Task prompt: Whenever the word "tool" shows up in a line of the data, copy that line.

Data block:
■ ■ ■

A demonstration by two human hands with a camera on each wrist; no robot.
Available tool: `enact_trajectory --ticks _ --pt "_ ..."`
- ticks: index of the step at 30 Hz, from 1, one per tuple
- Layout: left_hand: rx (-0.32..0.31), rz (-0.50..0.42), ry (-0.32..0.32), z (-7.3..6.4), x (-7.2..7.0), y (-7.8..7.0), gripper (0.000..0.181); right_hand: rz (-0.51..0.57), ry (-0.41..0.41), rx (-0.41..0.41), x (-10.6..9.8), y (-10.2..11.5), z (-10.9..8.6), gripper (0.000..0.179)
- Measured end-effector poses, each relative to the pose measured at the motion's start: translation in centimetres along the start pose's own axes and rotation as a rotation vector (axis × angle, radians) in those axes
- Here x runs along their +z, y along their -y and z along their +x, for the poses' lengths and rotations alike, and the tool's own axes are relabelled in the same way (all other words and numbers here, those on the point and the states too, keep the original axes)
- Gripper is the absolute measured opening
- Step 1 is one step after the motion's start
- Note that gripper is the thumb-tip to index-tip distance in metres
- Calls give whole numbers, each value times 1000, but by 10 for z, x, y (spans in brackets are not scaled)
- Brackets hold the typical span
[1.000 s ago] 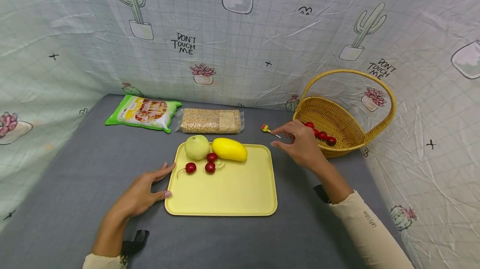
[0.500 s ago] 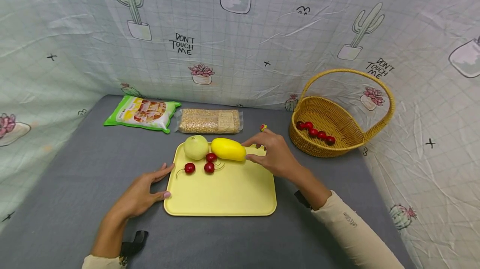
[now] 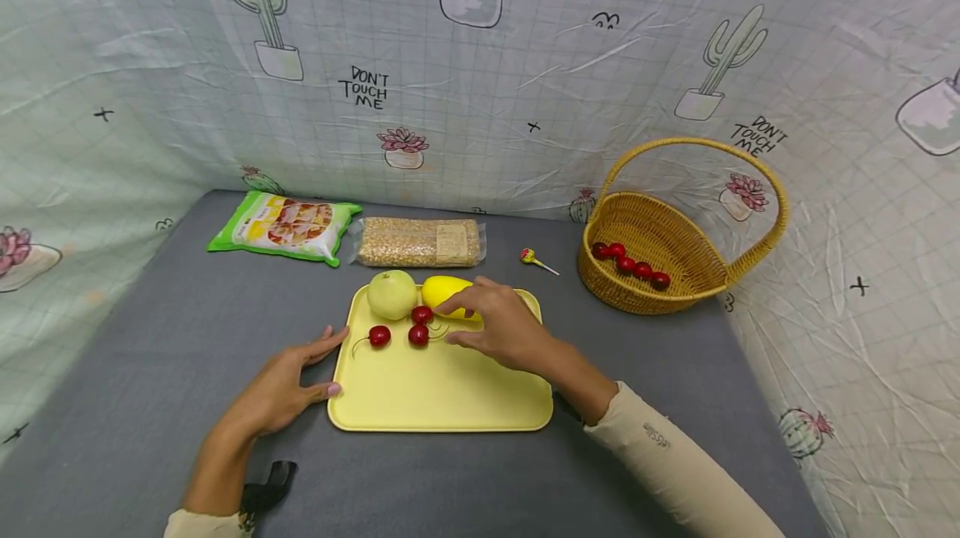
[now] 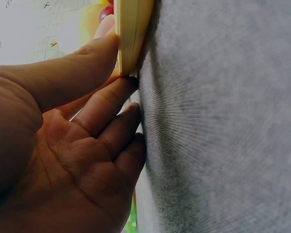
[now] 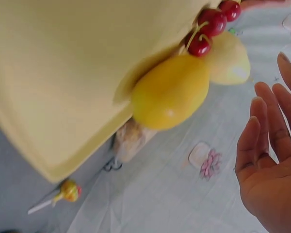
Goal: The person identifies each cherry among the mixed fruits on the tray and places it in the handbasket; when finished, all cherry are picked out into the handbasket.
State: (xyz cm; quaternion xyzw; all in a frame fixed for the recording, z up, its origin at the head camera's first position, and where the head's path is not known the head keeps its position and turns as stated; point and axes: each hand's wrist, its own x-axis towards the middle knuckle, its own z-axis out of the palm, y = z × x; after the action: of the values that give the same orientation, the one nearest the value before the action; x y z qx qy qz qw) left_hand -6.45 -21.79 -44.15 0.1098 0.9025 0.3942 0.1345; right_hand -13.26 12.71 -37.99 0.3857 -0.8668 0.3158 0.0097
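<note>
A yellow tray [image 3: 450,396] lies on the grey cloth and carries a yellow mango [image 3: 441,289], a pale green round fruit [image 3: 392,294] and three red cherries [image 3: 380,336]. My right hand [image 3: 480,323] hovers over the tray's far half, fingers relaxed and holding nothing. Its fingertips are beside the nearest cherries [image 3: 420,326] and partly cover the mango. The right wrist view shows the mango [image 5: 172,92], cherries [image 5: 206,31] and straight fingers [image 5: 264,126]. My left hand [image 3: 292,380] rests against the tray's left edge [image 4: 131,34], with the thumb [image 4: 82,68] on the rim.
A wicker basket [image 3: 678,284] with several cherries [image 3: 630,261] stands at the right. A lollipop [image 3: 529,256] lies between it and the tray. A green snack bag [image 3: 285,226] and a clear pack of grains [image 3: 418,241] lie behind the tray. Patterned sheets wall in the table.
My right hand has moved left, from beside the basket and lollipop to over the tray by the mango and cherries. The left hand has stayed in place.
</note>
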Motion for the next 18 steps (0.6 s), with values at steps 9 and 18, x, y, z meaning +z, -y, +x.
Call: enact_trajectory --ticks 9,18 --pt "-6 8 -5 0 0 1 85 -11 98 20 25 9 15 40" --pt "-2 14 -9 0 0 1 84 -50 165 8 46 21 32 43"
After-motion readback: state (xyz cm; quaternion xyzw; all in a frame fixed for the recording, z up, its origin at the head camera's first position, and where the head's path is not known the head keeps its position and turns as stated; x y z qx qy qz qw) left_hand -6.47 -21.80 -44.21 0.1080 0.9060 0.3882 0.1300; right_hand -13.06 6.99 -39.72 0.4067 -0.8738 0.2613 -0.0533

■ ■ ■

Solution:
Available tool: `enact_trajectory --ticks _ --pt "_ ..."`
- Here x runs along their +z, y along their -y and z along their +x, for the poses' lengths and rotations alike, and the tool's own axes are relabelled in the same way (all other words and numbers here, those on the point and the states too, keep the original axes)

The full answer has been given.